### WORK ITEM
Only the lines below between the one holding "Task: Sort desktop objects" and the one holding "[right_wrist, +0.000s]", inclusive, are to be reproduced word for word; the pictures are to be left out.

### RECORDED DATA
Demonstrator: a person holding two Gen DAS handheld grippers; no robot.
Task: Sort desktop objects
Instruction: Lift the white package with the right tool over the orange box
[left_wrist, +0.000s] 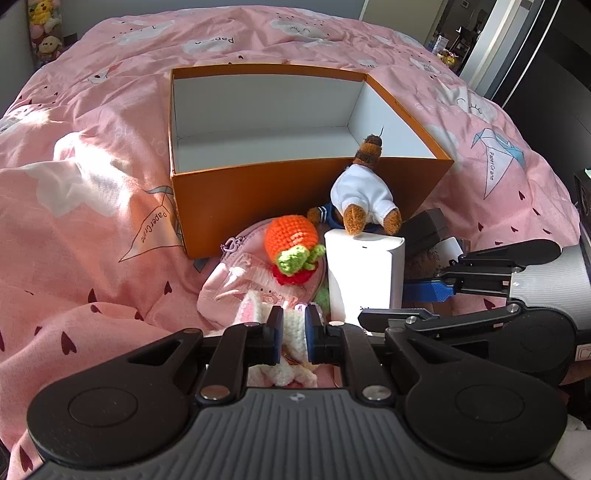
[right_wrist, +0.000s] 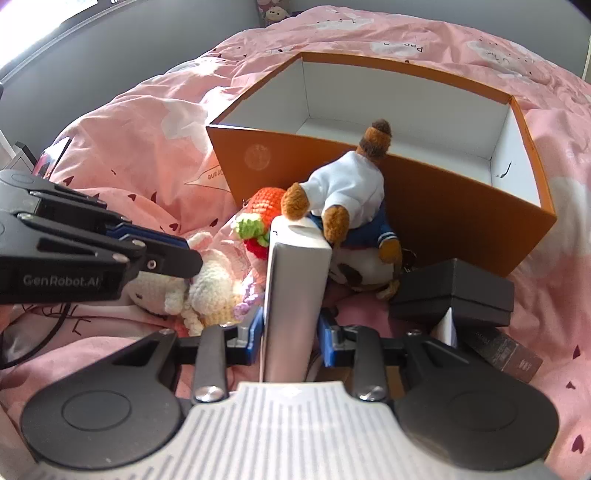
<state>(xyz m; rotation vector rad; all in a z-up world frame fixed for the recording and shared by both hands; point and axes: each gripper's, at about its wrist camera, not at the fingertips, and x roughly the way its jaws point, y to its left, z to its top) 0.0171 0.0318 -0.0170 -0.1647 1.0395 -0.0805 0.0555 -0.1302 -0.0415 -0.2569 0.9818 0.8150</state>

### RESPONSE TO THE EXERCISE
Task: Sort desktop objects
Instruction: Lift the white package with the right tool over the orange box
[left_wrist, +0.000s] 
[right_wrist, +0.000s] 

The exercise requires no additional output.